‘When a family lives in the same place for 400 years they end up with a diverse collection of art, furniture and curiosities.’

20150701 124 Chirk Castle

Chirk Castle. It’s a somewhat odd legacy of a early more violent and later, opulent past.

And seemingly incomplete, its central keep standing alone on a hillside without any visible signs of the curtain walls that surely must have surrounded it many centuries ago when it was first built in 1295. Because the first castle was constructed on this site overlooking the valley of the River Ceiriog, just north of the England-Wales border, and today about eleven miles south of Wrexham and seven miles east of Llangollen (map).

It was one of several castles built by or for Edward I along the Welsh Marches. It came into the Myddleton family in the late 16th century, and remained a family home until 2004. In the 1930s however, it was home to Thomas Scott-Ellis, 8th Baron Howard de Walden, and apartments on the ground floor of the east wing redecorated in the 19th century in a Gothic style, including the library and chapel that was converted to a music room (and also acceseed from the Long Gallery on the first floor).

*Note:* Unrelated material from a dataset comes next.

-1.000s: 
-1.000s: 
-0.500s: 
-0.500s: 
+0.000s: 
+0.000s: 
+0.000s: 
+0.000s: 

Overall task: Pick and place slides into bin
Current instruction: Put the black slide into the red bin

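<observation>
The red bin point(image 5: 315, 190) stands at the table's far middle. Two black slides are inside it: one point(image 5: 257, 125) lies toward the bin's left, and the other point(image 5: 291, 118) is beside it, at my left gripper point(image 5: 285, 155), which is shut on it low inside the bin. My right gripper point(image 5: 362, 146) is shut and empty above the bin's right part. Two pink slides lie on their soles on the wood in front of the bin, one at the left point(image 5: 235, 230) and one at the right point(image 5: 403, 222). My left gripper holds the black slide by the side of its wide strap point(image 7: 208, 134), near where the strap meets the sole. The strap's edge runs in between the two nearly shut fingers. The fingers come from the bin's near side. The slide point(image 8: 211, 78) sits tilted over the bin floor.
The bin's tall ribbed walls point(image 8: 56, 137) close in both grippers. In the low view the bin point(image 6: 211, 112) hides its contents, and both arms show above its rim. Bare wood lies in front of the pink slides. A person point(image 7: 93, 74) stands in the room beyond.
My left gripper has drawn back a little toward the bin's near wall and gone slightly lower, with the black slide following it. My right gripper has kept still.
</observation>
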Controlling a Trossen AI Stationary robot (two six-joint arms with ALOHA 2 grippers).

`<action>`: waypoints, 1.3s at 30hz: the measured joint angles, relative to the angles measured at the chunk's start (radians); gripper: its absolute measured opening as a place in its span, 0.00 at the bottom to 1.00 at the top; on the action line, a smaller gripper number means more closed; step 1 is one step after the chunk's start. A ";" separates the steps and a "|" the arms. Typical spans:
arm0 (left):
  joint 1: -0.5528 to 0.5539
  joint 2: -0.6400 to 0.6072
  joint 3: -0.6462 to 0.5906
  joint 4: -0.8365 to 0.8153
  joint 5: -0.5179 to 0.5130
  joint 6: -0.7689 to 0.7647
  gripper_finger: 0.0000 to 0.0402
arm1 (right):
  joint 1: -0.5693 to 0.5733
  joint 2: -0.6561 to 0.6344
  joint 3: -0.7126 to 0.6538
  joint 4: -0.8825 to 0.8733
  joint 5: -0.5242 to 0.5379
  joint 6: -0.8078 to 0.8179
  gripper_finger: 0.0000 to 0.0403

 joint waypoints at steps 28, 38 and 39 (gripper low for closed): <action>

Some evidence of an earlier medieval period can still be seen in the 14th century Adam’s Tower on the south side, with its exposed stonework, narrow spiral stone stairways, and even a dank dungeon nine meters underground.

Chirk probably saw its last conflicts during the English Civil Wars of the 1640s, but after the Restoration of Charles II in 1660 it became a family home, luxuriously and exquisitely decorated inside over the next three centuries. From the splendid entrance hall, the elegant staircase, to the refined dining room, and the colorful ceilings in the reception rooms, designed by Victorian architect and designer Augustus Pugin, and through the seventeenth century Long Gallery, Chirk has a lot to offer.

The formal garden of yew-lined gravel paths and topiary were first laid out in the seventeenth century, and the garden stretches to the east through landscapes beds and woodland. From a ha-ha at the furthest point in the garden it’s possible (on a clear day, which it wasn’t when we visited) to see over North Wales, the Pennines to the north, and the Shropshire Hills to the southeast).

All in all, Chirk Castle has something to offer every visitor.